Le concept de « cohérence fiscale »

 En 1992, la Cour de Justice des Communautés européennes eut à se prononcer sur une célèbre affaire concernant notre législation fiscale belge (arrêt Bachmann du 28 janvier 1992, aff. C204/90). Notre pays refusait à un ressortissant allemand de déduire de ses revenus professionnels les primes afférentes aux contrats d’assurance-vie qu’il avait souscrits en Allemagne. Selon notre administration fiscale, la loi belge exigeait en effet que les cotisations soient versées en Belgique.

La Cour de Justice va donner raison à la Belgique au motif que cette « discrimination » peut être justifiée par la nécessité de garantir la cohérence fiscale du régime fiscal belge, car il convient de maintenir un lien entre la déductibilité des cotisations et l’imposition (à l’issue du contrat) des prestations payées par les assureurs. C’était en 1992… Depuis lors, la Cour de justice semble avoir fait l’abandon de cette théorie de la cohérence fiscale, celle-ci heurtant de manière trop frontale les libertés fondamentales du Traité, notamment le principe de libre circulation (voir notamment l’arrêt Danner du 21 mars 2002 dans lequel la Cour ne suivit pas la position de la Finlande pour une affaire parfaitement similaire à celle de l’arrêt Bachmann).

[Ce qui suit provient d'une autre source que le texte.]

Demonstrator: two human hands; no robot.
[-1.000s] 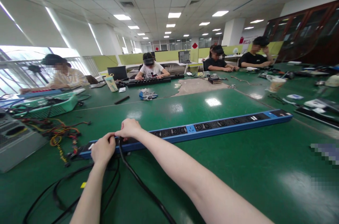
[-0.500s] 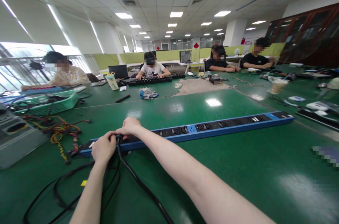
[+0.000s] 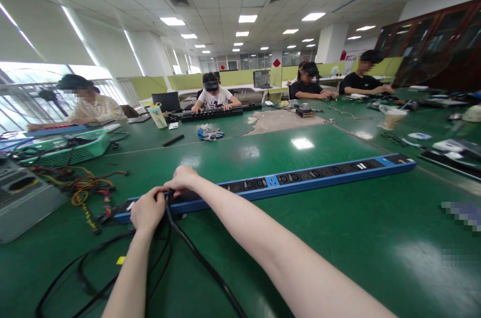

Est-ce à dire que les contribuables sont désormais à l’abri de toute taxation ou tout rejet de déduction suite à cette évolution de la jurisprudence européenne. Rien n’est moins sûr car la Cour de justice a développé, au fil des années, un autre principe, le principe de territorialité qui permet de justifier certaines discriminations indirectes en matière fiscale. Selon la Cour, l’État dispose en effet sur son territoire une souveraineté fiscale qui l’autorise à pratiquer certaines restrictions (par exemple en matière de limitation à la déduction de pertes fiscales de filiales ou succursales étrangères).  On voit donc que la matière est délicate et que la position de la Cour de justice reste assez instable.

Comme l’écrit avec pertinence le professeur Michel De Wolf, spécialiste de la question, «Qu’elle le dénomme cohérence du système fiscal ou principe de territorialité, la jurisprudence de la Cour de Justice en matière de fiscalité directe aura encore longtemps besoin d’un garde-fou, au sens étymologique du terme».[1]

 


[1] M. De Wolf, « Dialogue et pluralité du droit fiscal », in Liber Amicorum Jacques Malherbe, Bruylant, 2006, p. 373.